[Opening Stored data section]

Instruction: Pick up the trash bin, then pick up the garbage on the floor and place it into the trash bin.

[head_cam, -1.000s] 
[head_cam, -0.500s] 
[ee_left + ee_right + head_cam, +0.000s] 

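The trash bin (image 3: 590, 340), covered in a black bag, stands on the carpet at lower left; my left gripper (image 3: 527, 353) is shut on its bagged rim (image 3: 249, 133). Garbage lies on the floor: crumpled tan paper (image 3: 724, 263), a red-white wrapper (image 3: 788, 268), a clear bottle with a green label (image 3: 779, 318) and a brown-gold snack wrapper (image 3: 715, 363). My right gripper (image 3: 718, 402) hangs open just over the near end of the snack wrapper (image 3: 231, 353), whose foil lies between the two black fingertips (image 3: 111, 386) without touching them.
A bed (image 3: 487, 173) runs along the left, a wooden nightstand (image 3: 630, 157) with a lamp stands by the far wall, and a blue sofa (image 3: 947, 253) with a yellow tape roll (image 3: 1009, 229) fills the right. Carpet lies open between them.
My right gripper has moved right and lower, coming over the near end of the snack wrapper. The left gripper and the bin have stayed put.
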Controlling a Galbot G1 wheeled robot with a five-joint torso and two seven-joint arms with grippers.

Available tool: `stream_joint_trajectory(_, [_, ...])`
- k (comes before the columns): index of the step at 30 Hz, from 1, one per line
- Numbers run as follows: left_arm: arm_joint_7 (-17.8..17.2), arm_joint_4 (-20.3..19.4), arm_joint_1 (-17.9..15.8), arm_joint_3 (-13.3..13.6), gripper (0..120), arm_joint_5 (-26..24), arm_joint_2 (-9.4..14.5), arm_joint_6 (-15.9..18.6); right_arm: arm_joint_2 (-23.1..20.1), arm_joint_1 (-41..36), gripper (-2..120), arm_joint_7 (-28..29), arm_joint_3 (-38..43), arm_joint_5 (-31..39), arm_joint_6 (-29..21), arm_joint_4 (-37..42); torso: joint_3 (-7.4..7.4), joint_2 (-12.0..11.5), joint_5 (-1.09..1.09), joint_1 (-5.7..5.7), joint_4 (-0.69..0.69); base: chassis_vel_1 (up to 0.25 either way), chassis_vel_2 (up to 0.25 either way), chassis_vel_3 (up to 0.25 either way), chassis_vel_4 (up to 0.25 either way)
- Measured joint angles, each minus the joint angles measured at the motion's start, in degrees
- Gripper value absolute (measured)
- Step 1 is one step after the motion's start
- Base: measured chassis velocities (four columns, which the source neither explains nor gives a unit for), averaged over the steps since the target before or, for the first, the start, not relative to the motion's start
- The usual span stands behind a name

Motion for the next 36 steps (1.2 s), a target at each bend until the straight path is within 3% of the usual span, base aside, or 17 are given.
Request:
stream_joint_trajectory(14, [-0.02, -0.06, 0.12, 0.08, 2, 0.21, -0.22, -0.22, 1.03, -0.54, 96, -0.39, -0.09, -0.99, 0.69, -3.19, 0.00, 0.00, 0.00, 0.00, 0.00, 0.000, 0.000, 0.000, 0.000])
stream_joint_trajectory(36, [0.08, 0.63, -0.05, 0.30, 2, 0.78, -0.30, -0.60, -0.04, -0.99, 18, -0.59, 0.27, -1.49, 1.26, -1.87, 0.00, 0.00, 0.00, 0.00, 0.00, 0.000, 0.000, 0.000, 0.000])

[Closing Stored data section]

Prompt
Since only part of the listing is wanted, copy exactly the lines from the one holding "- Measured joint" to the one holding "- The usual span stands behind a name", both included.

Answer section
- Measured joint angles, each minus the joint angles measured at the motion's start, in degrees
- Gripper value absolute (measured)
- Step 1 is one step after the motion's start
- Base: measured chassis velocities (four columns, which the source neither explains nor gives a unit for), averaged over the steps since the target before or, for the first, the start, not relative to the motion's start
- The usual span stands behind a name

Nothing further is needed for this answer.